Roni Margulies - Taraf“Sanık savunmasında: Ben İstanbul’da Topkapı’da dolaşırken bit pazarında tişört ve eşofman altını 20.000 lira ödeyerek aldım. Avşa adasına Zülfi Kanarya pansiyonuna geldim. Geleli de bir hafta olmuştu. Bir haftadır bunu giyiyordum, ancak dün Avşa’da boncuk vesair satan şahsın biri ‘bunu niye giyiyorsun’ dedi ve bizi karakola getirdiler, bugün de buraya getirdiler. Ben diğer şahısları tanımıyorum, kendileriyle hiçbir dostluğum yoktur, ayrıca bu şekilde propaganda yapmayı düşünmem. Ben devlete saygılıyım, suçsuzum dedi.”
İkinci sanık da şöyle dedi:
“Ben jandarmada ifade vermiştim. Tişörtü aldığım şahıs Çaycı Ömer değil, onun kardeşi İbrahim’dir ve benden başka pek çok kişi de bu şekilde olan tişört ve şortlardan almıştır. Kesinlikle kötü bir niyetim yoktu. Ve ayrıca ben diğer sanıkları da tanımıyorum. Ben Avşa adasına tatilimi geçirmek için ailemle birlikte gelmiştim. Ayrıca bu tişört firması çok ünlü bir İtalyan firmasıdır, ben de moda gereği alıp giymiştim. Suçlamayı kabul etmiyorum.”
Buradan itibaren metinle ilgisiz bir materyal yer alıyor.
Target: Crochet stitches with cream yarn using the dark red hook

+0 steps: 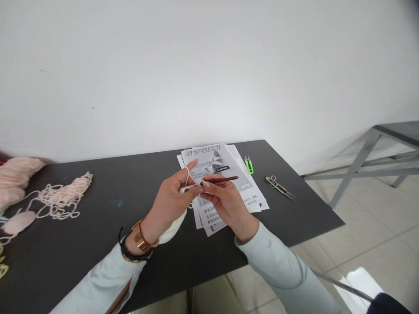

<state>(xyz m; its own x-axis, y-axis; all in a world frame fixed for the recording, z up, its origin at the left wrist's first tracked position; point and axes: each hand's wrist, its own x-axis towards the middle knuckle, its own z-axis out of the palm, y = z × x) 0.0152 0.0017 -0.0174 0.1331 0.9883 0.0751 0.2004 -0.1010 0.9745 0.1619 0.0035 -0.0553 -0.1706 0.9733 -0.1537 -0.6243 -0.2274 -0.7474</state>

Ben jandarma olsam, hemen kıllanırdım. Herif belli ki Çaycı Ömer’i kollamaya çalışıyor, tişörtlerin kaynağı olarak Ömer’i değil kardeşi İbrahim’i gösteriyor.
Üçüncü sanık ise, ifadesinin kısalığından da anlaşıldığı gibi, kesinlikle suçlu herhalde:
“Söz konusu beyazlı tişört bana aittir. Ve bana annem almıştır. [Bu da suçu annesine atıyor!] Çok ünlü bir firmanın malı olduğu için bana hediye etmiştir, kesinlikle müsnet suçu işlemiş değilim.”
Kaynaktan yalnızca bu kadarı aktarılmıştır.